Bu maddenin uygulanmasına ilişkin usul ve esasları belirlemeye Maliye Bakanlığı yetkilidir.”

5084 sayılı Kanunla Serbest Bölgeler Kanununda yapılan değişiklikler 6/2/2004 tarih ve 25365 sayılı Resmî Gazete’de yayımlanarak, yayımlandığı tarih itibarıyla yürürlüğe girmiş bulunmaktadır.

3218 sayılı Kanunda 5084 sayılı Kanunla yapılan düzenleme ile bölgelerde vergi mevzuatına ilişkin hükümlerin uygulanmasına başlanılmış, tam ve dar mükelleflerin bölgedeki gelir ve kurumlar vergisi muafiyeti sona ermiştir. 3218 sayılı Kanuna 5084 sayılı Kanunun 9 uncu maddesiyle eklenen geçici 3 üncü madde ile de geçiş dönemine ilişkin istisna uygulaması düzenlenmiştir.

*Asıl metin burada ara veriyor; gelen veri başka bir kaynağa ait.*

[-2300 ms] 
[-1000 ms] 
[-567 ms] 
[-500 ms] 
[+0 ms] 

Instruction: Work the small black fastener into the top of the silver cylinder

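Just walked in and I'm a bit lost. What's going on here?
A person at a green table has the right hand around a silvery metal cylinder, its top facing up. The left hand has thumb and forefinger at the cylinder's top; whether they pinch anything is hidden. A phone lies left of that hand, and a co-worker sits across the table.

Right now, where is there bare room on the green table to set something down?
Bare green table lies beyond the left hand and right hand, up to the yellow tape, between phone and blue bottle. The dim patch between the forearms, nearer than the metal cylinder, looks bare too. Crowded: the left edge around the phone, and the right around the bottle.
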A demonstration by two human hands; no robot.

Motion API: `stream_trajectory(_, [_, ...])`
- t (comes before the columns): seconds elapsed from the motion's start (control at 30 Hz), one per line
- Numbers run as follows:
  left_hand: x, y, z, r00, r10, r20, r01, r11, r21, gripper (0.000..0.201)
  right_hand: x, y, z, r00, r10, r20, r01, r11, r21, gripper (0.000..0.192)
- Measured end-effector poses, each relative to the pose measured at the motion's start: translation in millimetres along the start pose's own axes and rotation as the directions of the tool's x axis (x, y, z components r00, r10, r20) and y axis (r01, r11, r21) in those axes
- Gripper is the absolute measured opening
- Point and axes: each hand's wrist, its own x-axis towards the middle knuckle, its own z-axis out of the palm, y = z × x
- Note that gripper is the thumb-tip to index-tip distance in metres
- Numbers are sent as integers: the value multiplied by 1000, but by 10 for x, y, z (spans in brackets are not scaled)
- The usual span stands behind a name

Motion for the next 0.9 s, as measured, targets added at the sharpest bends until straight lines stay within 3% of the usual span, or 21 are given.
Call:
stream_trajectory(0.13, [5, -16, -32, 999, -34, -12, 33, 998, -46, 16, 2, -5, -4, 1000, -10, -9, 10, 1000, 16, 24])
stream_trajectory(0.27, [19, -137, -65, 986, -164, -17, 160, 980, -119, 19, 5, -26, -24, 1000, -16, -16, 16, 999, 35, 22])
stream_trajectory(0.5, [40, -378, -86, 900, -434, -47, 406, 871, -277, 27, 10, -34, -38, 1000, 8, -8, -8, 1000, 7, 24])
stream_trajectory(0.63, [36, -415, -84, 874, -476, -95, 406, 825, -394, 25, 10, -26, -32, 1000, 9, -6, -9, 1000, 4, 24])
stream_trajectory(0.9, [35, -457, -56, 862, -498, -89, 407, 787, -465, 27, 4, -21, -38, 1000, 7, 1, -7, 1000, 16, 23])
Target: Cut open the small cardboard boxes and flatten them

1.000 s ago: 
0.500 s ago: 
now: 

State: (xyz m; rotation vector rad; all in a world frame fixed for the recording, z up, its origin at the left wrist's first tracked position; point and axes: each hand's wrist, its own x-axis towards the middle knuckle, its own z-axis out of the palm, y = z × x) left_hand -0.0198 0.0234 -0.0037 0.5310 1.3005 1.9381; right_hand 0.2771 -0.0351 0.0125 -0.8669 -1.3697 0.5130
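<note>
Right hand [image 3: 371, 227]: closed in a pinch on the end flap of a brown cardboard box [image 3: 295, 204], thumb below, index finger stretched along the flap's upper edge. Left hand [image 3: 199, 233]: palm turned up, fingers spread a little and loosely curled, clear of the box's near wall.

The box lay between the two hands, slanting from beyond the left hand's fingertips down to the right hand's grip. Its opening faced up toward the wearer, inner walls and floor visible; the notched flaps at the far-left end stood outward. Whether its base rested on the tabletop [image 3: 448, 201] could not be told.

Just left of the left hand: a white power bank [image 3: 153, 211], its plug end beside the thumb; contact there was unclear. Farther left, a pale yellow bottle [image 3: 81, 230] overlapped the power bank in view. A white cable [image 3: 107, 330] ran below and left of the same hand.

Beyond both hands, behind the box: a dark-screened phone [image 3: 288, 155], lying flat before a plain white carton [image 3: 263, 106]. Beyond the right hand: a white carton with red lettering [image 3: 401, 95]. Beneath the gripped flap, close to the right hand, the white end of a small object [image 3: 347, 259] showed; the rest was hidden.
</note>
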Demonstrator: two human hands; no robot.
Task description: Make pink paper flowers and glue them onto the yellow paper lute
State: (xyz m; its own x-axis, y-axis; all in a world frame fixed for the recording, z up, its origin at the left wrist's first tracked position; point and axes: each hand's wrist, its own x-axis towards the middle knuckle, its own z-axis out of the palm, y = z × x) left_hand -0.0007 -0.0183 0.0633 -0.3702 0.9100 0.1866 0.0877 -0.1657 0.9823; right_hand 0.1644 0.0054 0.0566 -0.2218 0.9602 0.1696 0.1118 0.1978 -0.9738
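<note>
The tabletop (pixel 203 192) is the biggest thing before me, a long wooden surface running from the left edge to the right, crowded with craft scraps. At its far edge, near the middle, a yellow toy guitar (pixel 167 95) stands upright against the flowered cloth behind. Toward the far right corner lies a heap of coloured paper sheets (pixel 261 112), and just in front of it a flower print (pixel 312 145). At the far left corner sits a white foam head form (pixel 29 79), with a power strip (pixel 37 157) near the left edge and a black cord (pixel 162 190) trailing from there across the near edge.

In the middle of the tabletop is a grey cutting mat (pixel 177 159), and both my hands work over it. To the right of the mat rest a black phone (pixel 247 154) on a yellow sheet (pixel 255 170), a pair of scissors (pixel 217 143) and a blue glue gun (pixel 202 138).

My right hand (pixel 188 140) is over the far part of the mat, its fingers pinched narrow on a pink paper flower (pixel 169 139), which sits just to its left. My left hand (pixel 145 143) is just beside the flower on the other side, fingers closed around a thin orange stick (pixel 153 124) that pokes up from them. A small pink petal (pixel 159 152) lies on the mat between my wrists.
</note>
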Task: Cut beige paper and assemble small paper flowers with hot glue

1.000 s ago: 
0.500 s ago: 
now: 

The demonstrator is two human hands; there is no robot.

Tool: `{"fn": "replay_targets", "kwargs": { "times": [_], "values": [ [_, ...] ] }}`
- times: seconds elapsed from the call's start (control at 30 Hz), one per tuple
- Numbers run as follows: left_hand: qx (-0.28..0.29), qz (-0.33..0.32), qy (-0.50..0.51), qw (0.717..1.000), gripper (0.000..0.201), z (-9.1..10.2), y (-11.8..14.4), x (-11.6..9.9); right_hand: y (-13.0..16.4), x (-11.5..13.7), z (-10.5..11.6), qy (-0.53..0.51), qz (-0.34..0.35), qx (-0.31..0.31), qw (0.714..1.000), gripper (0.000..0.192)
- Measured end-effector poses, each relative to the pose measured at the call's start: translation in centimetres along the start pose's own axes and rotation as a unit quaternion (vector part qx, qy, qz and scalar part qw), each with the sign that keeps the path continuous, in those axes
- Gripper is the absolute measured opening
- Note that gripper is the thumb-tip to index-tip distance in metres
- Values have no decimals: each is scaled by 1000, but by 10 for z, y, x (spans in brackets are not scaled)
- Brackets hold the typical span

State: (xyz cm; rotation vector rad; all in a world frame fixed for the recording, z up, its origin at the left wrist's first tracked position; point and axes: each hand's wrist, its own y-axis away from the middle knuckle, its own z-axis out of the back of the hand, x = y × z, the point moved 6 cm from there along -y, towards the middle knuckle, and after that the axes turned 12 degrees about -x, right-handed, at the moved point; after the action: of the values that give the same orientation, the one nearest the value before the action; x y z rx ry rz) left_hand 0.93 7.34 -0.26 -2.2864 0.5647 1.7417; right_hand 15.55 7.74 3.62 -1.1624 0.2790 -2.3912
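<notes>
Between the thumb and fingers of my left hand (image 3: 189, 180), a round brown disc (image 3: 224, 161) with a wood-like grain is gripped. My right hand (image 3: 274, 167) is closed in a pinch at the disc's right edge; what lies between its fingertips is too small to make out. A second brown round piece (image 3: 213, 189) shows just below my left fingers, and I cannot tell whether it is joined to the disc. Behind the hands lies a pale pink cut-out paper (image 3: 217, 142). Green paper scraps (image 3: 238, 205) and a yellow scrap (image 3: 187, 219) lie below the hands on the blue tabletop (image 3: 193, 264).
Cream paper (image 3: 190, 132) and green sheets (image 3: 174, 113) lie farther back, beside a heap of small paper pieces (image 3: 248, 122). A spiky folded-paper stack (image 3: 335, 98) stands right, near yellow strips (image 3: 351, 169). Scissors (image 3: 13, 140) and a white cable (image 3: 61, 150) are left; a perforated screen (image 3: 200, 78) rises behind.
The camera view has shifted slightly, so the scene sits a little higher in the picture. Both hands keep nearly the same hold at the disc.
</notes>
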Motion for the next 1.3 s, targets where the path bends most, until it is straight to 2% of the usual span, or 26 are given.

25/11/2008 tarih ve 27065 sayılı Resmî Gazete’de yayımlanan 5810 sayılı Kanunla Serbest Bölgeler Kanununun geçici 3 üncü maddesinde yapılan değişiklikler 1/1/2009 tarihinden geçerli olmak üzere yayımı tarihinde, 6 ncı maddesinde yapılan değişiklik de yayımlandığı tarih itibarıyla yürürlüğe girmiştir.

5810 sayılı Kanunla yapılan değişiklikler, Tebliğin bu bölümünde yer alan kurumlar vergisi istisnasının uygulanmasına ilişkin açıklamalar açısından bir farklılık getirmemektedir.(*****)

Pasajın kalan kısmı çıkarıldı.